July 9, 2018
Other Voices

Policymakers wrongly targeting small business truckers

Joseph R. Sculley

Small business trucking companies have so much money, it's like they are sitting on piles of cash and they don't know what to do with it.

This must be what some leaders and policymakers in Connecticut, and elsewhere, are currently thinking. It's the only way to explain recent comments and policy proposals that target the trucking industry.

The truth is that the trucking industry deals with high capital costs, thin profit margins, and many barriers to entry. Most trucking companies, otherwise known as motor carriers, are small businesses.

According to U.S. Department of Transportation data, 91 percent of motor carriers operate six or fewer trucks. Yet, public policy in Connecticut has been favoring handouts to huge corporations, while making it difficult for small businesses like motor carriers just to get by.

The state Bond Commission recently voted to loan or give $80 million in taxpayer funds to 16 companies to "retain jobs" in Connecticut. In a booming economy, in which the national unemployment rate is 3.8 percent, some large corporations, including a defense contractor and a Fortune 500 company, were given taxpayer money for the unmeasurable purpose of "retaining jobs." To some, the natural next step is to target small businesses that have to fight hard for every dollar they earn.

This targeting includes talk about higher tolls for trucks, or even tolls only for trucks. These proposals are based on unsubstantiated statements about trucks "tearing up our roads" and doing multiple times more damage to roads than cars. The only thing that is quite literally tearing up our roads is the combination of chemicals applied to them followed by plows scraping over them to clear snow. But that issue requires a separate discussion.

Trucks are indeed heavier than cars, but they do not tear up our roads and bridges. There are already multiple laws and systems (and a litany of taxes and fees) in place to ensure that trucks use roads and bridges responsibly. The federal bridge formula requires the weight of a truck's freight to be spread out properly over a required number of axles and over a required vehicle length. This ensures that a truck won't inherently damage a road or a bridge. Weigh stations exist to enforce this. Motor carriers pay specific taxes and fees to fund this enforcement.

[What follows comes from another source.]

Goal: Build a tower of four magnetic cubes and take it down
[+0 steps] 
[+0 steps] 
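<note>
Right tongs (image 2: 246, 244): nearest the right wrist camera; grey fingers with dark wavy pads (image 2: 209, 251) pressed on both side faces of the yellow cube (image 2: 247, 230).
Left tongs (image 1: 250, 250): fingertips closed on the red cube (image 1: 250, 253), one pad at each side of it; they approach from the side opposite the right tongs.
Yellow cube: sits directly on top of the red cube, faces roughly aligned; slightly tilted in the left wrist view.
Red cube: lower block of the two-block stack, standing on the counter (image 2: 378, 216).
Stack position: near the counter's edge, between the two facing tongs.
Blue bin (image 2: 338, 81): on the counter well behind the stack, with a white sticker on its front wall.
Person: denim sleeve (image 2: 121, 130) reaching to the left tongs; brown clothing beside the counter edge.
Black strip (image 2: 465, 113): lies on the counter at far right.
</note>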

If one wants to discuss simple wear and tear to roads and bridges, fine. That's the reason for the creation of interstate compacts that allow Connecticut to collect fuel taxes and registration fees from out-of-state trucks. Funds are collected based mostly on miles driven in the state, so Connecticut gets its fair share in order to maintain the roads and bridges the trucks drive on.

Recent data show Connecticut received $26 million to $30 million annually from out-of-state trucks over the last couple of years from these systems. Additionally, when the Connecticut diesel tax increases on July 1, Connecticut will collect even more tax revenue from out-of-state trucks.

If policymakers do not value the funds generated by these systems, there is an alternative: Connecticut can leave the interstate compacts. Then Connecticut can get nothing from out-of-state trucks.

Either way, let's stop picking on the small businesses that bring food to grocery stores, fuel to homes and gas stations, and medical supplies to hospitals and pharmacies, among other critical functions in our economy.

Joseph R. Sculley is the president of the Motor Transport Association of CT, which represents small, medium and large companies with commercial vehicles traveling state roads.